Collected material:
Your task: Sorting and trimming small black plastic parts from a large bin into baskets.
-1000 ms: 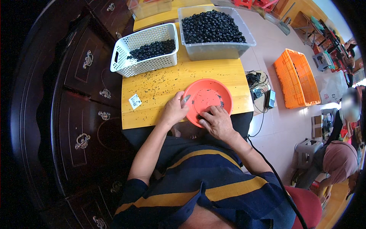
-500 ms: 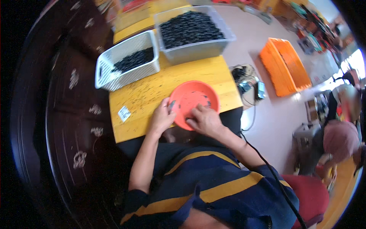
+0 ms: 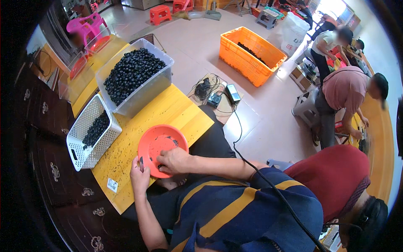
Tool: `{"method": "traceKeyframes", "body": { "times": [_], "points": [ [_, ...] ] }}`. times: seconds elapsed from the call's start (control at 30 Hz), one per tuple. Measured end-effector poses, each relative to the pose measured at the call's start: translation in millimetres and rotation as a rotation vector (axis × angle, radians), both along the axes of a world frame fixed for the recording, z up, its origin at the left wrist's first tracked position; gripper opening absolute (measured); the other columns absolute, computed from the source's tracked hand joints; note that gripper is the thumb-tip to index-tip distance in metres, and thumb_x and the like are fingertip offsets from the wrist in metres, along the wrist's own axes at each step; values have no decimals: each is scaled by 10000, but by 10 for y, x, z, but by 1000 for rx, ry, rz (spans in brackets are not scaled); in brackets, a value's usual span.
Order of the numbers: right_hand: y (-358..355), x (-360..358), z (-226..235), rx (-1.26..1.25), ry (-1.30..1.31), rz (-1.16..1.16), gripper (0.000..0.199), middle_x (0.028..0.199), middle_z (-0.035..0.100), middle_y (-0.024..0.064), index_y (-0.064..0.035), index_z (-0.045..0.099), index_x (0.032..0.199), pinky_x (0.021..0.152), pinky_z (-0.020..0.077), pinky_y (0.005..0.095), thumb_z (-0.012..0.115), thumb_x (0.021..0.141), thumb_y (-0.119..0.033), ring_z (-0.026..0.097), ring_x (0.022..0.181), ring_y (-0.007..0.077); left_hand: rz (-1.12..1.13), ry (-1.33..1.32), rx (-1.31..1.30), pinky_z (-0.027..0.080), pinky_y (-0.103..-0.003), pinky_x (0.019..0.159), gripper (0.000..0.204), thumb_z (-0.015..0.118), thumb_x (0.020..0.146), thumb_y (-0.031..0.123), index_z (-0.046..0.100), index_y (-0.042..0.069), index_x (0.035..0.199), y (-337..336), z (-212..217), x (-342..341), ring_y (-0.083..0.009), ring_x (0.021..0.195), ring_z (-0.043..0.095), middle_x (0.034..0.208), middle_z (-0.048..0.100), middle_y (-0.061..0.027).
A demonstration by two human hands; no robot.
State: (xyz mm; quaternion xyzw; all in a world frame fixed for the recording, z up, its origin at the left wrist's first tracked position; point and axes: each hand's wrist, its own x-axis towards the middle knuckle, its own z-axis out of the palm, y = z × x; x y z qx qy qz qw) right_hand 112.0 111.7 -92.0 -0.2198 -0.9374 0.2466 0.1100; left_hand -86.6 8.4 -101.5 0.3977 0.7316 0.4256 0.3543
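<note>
i have the left hand (image 3: 140,175) pinching the red bowl (image 3: 154,140) to its right; the right hand (image 3: 174,161) half-curls inside, its grasp hidden from me. if the left grip slackens, pressing could tip the bowl off the yellow table (image 3: 189,113).

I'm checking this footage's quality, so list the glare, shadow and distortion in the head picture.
Head view, upper right: the window is blown out; head view, right of centre: glare whitens part of the tiled floor; head view, left: the dark cabinet sinks into shadow; head view, right rim: the wood-coloured surface bows with the fisheye; head view, centre: the orange-red bowl looks reasonably sharp.
</note>
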Motion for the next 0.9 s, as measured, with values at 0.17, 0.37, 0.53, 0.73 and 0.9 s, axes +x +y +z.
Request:
{"method": "traceKeyframes", "body": {
  "times": [0.17,0.37,0.53,0.73,0.9],
  "points": [
    [-27,-234,14,-43,18,36,368,943,688,174,-59,671,1051,706,570,496,695,895,-391,716,839,369,36,-12,-12,510,-270,891,444,535,862,-26,537,-25,1306,-134,-1,-155,-131,1000,648,1148,663,-77],
    [-37,-405,9,-43,-5,63,367,947,711,181,-51,688,1045,722,580,492,696,894,-386,725,845,372,86,-7,-13,502,-268,873,480,562,861,-19,533,-43,1340,-213,-113,-307,-114,950,628,1133,665,-81],
    [-34,-426,-26,-25,15,80,368,930,712,182,-46,695,1016,727,579,491,695,897,-395,724,831,376,65,-79,-10,496,-263,901,479,539,866,-44,523,-39,1345,-252,-97,-314,-115,994,626,1175,649,-68],
    [-28,-426,23,-34,36,58,370,905,707,187,-51,691,998,720,574,496,694,898,-407,721,835,381,69,-95,-14,496,-269,931,491,544,869,-53,504,-37,1358,-253,-96,-319,-131,1046,636,1205,647,-88],
    [21,-445,38,-95,114,37,348,908,710,185,-47,683,946,721,564,492,690,901,-392,707,815,389,74,-80,-9,496,-283,961,512,540,871,-66,484,-45,1380,-257,-199,-325,-152,1089,643,1237,638,-104]
  ]
}}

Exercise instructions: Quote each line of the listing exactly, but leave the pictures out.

Task output:
Your task: Sorting and trimming small black plastic parts from a large bin into baskets.
-1000 ms: 
-500 ms: 
+0 ms: 
Tool: `{"method": "traceKeyframes", "body": { "times": [_], "points": [ [_, ...] ] }}`. times: seconds elapsed from the call's start (control at 30 Hz), one per tuple. Measured end-effector poses, each relative to the pose measured at the call's start: translation in millimetres and rotation as a rotation vector (axis × angle, radians), both along the axes of a world frame fixed for the recording, z up, its origin at the left wrist's first tracked position; gripper opening absolute (measured); the other columns absolute, computed from the source's tracked hand joints; note that gripper is the thumb-tip to index-tip distance in metres, and thumb_x and the like are fingertip offsets from the wrist in metres, along the wrist's own axes at each step; values have no decimals: each is scaled by 10000, but by 10 for y, x, z, but by 1000 for rx, ry, rz (spans in brackets are not scaled); in brackets, a value's usual span.
Order of the numbers: right_hand: y (-358..355), x (-360..358), z (-226..235), rx (-1.26..1.25), ry (-1.30..1.31), rz (-1.16..1.16), gripper (0.000..0.199), middle_x (0.028..0.199), middle_z (-0.035..0.100), middle_y (-0.024..0.064), index_y (-0.064..0.035), index_z (-0.045..0.099), index_x (0.032..0.199), pinky_x (0.021..0.152), pinky_z (-0.020..0.077), pinky_y (0.005..0.095), thumb_z (-0.012..0.115), thumb_x (0.021..0.141), thumb_y (-0.119..0.033), ring_z (-0.026..0.097), ring_x (0.022..0.181), ring_y (-0.007..0.077); left_hand: rz (-1.12..1.13), ry (-1.33..1.32), rx (-1.31..1.30), pinky_z (-0.027..0.080), pinky_y (-0.103..-0.003), pinky_x (0.019..0.159), gripper (0.000..0.204), thumb_z (-0.015..0.118), thumb_x (0.020..0.146), thumb_y (-0.031..0.123), index_z (-0.046..0.100), index_y (-0.042..0.069), index_x (0.035..0.199), y (-337..336), z (-212..217), x (-342..341), ring_y (-0.083..0.009), ring_x (0.021..0.195), ring_z (-0.043..0.095), middle_x (0.034..0.208), middle_z (-0.048..0.100), middle_y (-0.061..0.027).
A demonstration by two human hands; no robot.
State: (xyz mm; quaternion xyzw; all in a world frame fixed for the recording, z up, its origin at the left wrist's first tracked position; point and axes: each hand's wrist, its own x-axis towards the middle knuckle, its own z-axis out of the palm, y = z × x; x y z qx qy qz qw) right_hand 112.0 111.7 -92.0 -0.2198 -0.9374 0.2466 0.1100; left_hand -86.6 8.4 -101.5 0.3977 0.7316 0.4256 0.3543
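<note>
i have the left hand (image 3: 140,175) pinching the red bowl (image 3: 154,140) to its right; the right hand (image 3: 174,161) half-curls inside, its grasp hidden from me. if the left grip slackens, pressing could tip the bowl off the yellow table (image 3: 189,113).

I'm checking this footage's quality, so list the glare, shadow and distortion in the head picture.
Head view, upper right: the window is blown out; head view, right of centre: glare whitens part of the tiled floor; head view, left: the dark cabinet sinks into shadow; head view, right rim: the wood-coloured surface bows with the fisheye; head view, centre: the orange-red bowl looks reasonably sharp.
</note>
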Motion for the next 0.9 s, as measured, with values at 0.17, 0.37, 0.53, 0.73 and 0.9 s, axes +x +y +z.
Request:
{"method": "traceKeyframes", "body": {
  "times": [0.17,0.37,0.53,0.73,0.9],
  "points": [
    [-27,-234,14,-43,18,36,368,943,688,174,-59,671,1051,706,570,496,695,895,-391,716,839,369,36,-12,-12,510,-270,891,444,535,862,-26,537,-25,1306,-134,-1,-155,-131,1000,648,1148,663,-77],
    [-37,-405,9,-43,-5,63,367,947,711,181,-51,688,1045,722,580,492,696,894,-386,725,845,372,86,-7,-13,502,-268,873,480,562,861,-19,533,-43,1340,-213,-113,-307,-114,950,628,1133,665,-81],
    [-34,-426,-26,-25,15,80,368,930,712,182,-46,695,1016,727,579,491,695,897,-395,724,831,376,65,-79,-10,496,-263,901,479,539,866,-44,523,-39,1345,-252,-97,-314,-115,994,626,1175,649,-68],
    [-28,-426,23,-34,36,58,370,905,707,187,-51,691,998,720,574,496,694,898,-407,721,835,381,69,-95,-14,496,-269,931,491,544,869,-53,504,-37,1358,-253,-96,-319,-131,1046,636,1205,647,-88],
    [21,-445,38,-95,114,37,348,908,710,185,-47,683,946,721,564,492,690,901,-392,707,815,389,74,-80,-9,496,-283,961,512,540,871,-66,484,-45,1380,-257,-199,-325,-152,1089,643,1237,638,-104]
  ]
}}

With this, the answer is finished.